# EXERCISE BRIEF
From the records below, print exactly the lines starting at the one containing "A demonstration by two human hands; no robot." and ending at the one containing "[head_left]", ends included, and nothing else.

# SUPPLIED ENTRIES
++++++++++++++++++++

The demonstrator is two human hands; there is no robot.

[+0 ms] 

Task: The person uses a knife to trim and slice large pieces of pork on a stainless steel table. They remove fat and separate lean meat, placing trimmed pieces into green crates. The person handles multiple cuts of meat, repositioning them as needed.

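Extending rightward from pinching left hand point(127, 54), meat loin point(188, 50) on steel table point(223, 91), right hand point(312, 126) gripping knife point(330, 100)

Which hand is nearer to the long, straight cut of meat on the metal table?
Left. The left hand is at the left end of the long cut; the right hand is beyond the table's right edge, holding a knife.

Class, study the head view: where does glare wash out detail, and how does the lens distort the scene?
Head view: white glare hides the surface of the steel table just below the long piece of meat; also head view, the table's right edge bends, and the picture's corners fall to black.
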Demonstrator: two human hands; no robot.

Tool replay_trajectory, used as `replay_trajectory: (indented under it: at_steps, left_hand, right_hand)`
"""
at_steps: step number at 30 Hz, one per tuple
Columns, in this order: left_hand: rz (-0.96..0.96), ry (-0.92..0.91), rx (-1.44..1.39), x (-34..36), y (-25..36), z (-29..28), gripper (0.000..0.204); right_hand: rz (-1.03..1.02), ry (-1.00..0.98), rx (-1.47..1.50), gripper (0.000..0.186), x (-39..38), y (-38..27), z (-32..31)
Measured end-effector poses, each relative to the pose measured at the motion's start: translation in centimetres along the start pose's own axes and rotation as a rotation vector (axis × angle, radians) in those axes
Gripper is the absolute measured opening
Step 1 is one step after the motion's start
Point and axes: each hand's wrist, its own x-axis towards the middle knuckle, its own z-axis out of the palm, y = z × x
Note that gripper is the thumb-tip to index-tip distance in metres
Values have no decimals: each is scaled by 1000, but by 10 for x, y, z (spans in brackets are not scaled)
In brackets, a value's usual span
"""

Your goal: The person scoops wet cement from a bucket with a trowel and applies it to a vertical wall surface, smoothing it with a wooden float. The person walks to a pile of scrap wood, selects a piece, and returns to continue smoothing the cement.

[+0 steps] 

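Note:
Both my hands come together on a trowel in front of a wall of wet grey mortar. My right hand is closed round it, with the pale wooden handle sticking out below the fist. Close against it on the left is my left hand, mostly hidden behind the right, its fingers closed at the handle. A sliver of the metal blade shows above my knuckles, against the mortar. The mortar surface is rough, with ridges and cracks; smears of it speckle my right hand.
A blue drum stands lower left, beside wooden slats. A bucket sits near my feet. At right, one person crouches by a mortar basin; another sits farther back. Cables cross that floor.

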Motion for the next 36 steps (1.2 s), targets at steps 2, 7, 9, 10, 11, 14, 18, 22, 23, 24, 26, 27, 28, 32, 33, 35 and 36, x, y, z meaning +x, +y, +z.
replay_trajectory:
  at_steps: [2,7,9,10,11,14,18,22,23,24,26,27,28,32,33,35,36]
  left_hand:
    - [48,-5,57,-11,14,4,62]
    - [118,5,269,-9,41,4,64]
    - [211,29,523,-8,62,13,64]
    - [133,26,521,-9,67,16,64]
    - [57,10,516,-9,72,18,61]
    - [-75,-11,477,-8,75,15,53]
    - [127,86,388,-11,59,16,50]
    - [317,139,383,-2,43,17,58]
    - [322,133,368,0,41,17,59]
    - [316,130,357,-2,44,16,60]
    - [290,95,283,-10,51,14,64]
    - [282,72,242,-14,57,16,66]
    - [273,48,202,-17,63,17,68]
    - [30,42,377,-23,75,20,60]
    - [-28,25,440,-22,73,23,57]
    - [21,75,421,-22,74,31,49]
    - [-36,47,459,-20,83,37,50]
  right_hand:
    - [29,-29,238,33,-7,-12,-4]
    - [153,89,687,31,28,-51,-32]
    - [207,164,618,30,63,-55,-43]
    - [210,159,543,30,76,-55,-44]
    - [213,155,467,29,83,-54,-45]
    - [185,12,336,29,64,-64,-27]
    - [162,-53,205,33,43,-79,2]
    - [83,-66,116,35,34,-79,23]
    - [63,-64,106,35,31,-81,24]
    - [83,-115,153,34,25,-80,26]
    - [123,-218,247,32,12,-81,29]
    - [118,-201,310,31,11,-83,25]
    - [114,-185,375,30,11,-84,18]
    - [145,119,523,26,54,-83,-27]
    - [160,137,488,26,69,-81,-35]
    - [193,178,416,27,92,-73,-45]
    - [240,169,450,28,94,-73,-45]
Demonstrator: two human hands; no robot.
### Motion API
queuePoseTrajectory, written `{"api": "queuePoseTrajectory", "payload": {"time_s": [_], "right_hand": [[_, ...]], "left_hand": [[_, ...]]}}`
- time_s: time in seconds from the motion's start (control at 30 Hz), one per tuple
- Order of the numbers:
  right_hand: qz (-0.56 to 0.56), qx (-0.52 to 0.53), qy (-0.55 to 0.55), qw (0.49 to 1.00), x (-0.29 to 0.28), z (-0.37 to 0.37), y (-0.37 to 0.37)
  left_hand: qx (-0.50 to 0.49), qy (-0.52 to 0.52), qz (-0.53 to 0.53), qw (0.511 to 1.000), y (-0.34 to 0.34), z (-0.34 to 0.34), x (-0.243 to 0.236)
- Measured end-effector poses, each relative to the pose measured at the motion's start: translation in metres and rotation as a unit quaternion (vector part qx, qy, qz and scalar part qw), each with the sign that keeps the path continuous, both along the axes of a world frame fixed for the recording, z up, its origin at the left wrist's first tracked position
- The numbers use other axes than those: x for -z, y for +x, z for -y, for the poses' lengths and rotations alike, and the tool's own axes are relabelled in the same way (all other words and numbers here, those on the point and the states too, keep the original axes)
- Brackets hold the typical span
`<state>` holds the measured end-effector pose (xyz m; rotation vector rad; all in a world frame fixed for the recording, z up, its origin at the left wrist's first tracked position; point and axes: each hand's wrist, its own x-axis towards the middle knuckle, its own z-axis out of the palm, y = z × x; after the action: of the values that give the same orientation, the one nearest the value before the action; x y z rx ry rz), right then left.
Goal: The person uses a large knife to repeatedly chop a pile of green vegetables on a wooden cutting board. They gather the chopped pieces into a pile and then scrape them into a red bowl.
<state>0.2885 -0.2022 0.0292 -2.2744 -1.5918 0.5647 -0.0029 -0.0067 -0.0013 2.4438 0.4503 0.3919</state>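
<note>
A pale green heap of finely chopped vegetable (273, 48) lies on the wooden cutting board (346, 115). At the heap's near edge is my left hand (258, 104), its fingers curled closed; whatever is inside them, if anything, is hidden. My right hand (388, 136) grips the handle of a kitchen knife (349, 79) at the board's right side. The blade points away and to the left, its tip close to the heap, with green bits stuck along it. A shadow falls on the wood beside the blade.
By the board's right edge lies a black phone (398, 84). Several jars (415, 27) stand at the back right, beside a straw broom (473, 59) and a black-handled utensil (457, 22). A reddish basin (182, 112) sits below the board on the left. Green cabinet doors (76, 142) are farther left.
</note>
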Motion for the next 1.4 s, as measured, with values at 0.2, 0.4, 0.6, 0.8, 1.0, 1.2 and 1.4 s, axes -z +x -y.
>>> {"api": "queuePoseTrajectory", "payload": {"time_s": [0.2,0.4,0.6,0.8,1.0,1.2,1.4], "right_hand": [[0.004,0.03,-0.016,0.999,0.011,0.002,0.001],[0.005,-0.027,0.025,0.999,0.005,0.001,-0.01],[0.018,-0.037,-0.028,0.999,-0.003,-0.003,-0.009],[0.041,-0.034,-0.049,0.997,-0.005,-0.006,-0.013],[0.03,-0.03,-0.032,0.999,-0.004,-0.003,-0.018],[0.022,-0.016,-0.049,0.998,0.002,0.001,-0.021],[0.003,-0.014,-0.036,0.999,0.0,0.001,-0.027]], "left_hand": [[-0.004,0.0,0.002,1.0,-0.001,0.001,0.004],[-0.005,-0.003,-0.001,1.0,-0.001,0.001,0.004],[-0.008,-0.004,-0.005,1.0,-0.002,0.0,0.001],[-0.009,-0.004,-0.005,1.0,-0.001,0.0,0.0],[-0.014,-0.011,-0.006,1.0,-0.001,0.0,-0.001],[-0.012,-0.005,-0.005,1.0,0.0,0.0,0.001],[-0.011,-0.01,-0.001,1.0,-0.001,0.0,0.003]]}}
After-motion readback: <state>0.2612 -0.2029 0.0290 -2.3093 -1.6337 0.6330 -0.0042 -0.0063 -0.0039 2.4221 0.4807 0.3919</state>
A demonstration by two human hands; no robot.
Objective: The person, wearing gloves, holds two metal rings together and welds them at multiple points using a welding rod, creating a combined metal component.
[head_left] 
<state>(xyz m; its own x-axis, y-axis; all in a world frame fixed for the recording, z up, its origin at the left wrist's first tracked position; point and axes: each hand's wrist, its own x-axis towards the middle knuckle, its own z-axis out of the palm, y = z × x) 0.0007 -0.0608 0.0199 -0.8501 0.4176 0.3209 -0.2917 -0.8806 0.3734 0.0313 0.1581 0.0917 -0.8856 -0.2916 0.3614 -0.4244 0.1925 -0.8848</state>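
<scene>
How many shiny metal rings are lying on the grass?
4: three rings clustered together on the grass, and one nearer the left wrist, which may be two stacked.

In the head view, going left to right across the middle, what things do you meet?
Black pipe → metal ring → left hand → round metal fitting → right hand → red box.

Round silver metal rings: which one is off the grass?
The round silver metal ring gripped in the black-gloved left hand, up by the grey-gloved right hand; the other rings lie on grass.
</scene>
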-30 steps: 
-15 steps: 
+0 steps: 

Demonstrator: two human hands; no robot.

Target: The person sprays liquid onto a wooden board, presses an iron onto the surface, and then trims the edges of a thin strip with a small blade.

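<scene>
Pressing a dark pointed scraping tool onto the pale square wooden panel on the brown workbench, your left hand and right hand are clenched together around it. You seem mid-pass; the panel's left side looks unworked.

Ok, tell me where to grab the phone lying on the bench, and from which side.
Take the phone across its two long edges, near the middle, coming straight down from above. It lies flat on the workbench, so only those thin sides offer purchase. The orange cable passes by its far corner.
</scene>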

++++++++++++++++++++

# EXERCISE ANSWER
A demonstration by two human hands; no robot.
Objective: The person, wearing gloves, holds two metal rings together and welds them at multiple points using a welding rod, creating a combined metal component.
[head_left] 

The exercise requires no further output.